The keyword search issues are just one example of something that I, and many others in the eDiscovery and litigation support field, are concerned about. There is a real need for basic research to determine the effectiveness of the tools and methodologies we rely on in eDiscovery matters. Studies, like the one that John Randall conducted in 2006, which aimed to give an independent overview of what certain data processing technologies did well, and did not do well, are very necessary. Independently derived metrics that a vendor’s performance, methodology or software can be measured against is also necessary. Open source software where programmers far better than myself can examine what the source code is actually doing, and improve it in the context of an open debate is one as-yet largely unexplored possibility to increase transparency in the industry. Development of generally accepted eDiscovery processes, procedures and standards would help; especially if claims of adherence to such can be independently audited. A “consumer reports” type of user feedback on software and vendors, free of threats of litigation, would also drive standards higher.

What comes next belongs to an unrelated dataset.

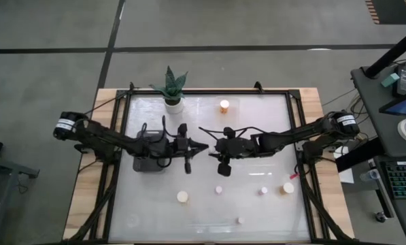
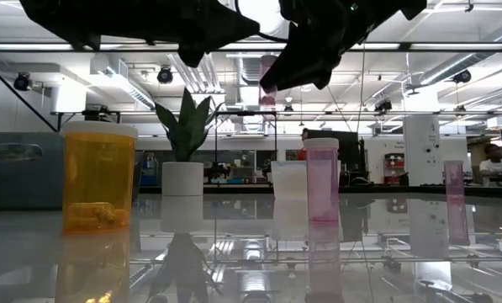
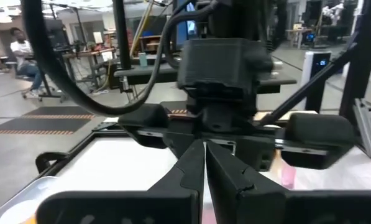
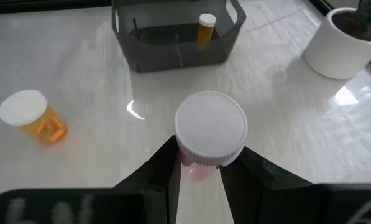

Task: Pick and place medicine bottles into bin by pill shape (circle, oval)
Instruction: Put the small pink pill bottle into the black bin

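Observation:
My right gripper (image 4: 201, 165) is shut on a pinkish-red medicine bottle with a white cap (image 4: 210, 127), above the table's middle (image 1: 213, 150). My left gripper (image 3: 205, 163) is shut and empty, facing it from the left (image 1: 197, 148). The dark bin (image 4: 173, 37) stands beyond, with one orange bottle (image 4: 206, 26) upright in it. Another orange bottle (image 4: 33, 115) stands on the table near it. Several more bottles stand near the front edge (image 1: 219, 190), and one orange bottle stands at the far edge (image 1: 224, 105). The clear tray does not show. My right gripper pinches the pinkish-red bottle's body just under the white cap (image 4: 194, 169) between its two fingers, one on each side. The bottle stands upright in the hold, cap up. In the low view it hangs clear of the table (image 2: 269, 95).
A white pot with a green plant (image 1: 173, 95) stands at the far edge, left of centre. In the low view an orange bottle (image 2: 99, 177) and pink bottles (image 2: 322, 178) stand close to the camera. The two grippers are near each other at the middle.

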`<action>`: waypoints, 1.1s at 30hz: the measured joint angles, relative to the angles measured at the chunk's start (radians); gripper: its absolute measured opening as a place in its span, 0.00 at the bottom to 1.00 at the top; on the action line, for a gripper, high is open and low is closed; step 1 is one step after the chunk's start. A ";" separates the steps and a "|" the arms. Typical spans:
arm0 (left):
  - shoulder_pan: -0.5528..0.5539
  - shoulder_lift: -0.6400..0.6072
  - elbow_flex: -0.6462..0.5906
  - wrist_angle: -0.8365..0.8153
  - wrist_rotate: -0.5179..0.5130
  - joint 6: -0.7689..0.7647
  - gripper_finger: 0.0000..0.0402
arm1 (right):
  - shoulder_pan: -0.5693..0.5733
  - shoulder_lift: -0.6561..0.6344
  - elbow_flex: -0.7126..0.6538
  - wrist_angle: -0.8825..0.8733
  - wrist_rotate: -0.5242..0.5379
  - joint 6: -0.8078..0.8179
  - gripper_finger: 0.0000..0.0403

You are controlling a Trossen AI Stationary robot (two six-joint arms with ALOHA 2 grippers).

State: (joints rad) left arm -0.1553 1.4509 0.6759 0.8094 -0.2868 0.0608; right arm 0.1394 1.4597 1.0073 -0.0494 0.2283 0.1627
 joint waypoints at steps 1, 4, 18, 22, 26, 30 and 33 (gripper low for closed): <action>-0.002 -0.003 -0.003 -0.005 0.002 -0.001 0.00 | 0.000 0.000 0.000 -0.001 0.000 -0.003 0.22; -0.008 -0.006 -0.015 -0.025 0.007 -0.013 0.00 | 0.000 0.000 0.000 -0.003 0.000 -0.003 0.22; -0.008 -0.004 -0.042 -0.160 0.071 -0.133 0.24 | 0.000 0.000 0.000 0.012 -0.003 -0.006 0.22; -0.006 0.026 -0.041 -0.112 0.071 -0.133 0.37 | 0.000 0.000 0.000 0.016 -0.004 -0.006 0.22; 0.006 0.037 -0.040 -0.062 0.071 -0.132 0.46 | 0.000 0.000 -0.001 0.026 -0.060 -0.019 0.22; 0.005 0.039 -0.034 -0.031 0.071 -0.123 0.49 | 0.001 0.000 -0.001 0.025 -0.071 -0.019 0.22; 0.007 0.042 -0.034 -0.004 0.071 -0.123 0.49 | 0.001 0.000 -0.001 0.027 -0.071 -0.019 0.22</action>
State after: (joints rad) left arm -0.1479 1.4932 0.6419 0.8053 -0.2153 -0.0620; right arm 0.1400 1.4597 1.0061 -0.0221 0.1574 0.1436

These are all necessary because litigators need to be able to defend their eDiscovery processes in court. They are necessary because litigation support staff at both law firms, companies and at vendors, need to know the limits of the technology they are using, and develop documented workarounds and alternate methods to handle what their standard technology cannot handle.

I do not mean to bash vendors of eDiscovery software and services in this column. There are many good vendors of both services and technology out there who do excellent work within the limits of the technology currently available. But I do believe that as lawyers move from a basic to more sophisticated understanding of eDiscovery that there will be a realization that “I don’t know” is not a defensible answer to “how did you handle your data”. And if lawyers are going to have more of an answer than “I don’t know”, eDiscovery technology and processes has to move away from what is something of an unverified black box model towards independently verified, and/or open and transparent models. eDiscovery vendors may need to be willing to provide subject matter experts to defend their methodologies and technologies (in the US, there is some caselaw that subjects selection of search terms to Daubert analysis – see this article ^[10]). Alternatively, they may wish to submit their technology to a full-fledged validation by an independent third party – but many vendors will avoid this due to the high cost.

As eDiscovery continues to develop as a field, I believe that we will see far more pressure on vendors to provide evidence that the tools and methods they are using are valid, just as computer forensics professionals are currently expected to do.

It will be interesting to see how this area develops over the next two or three years.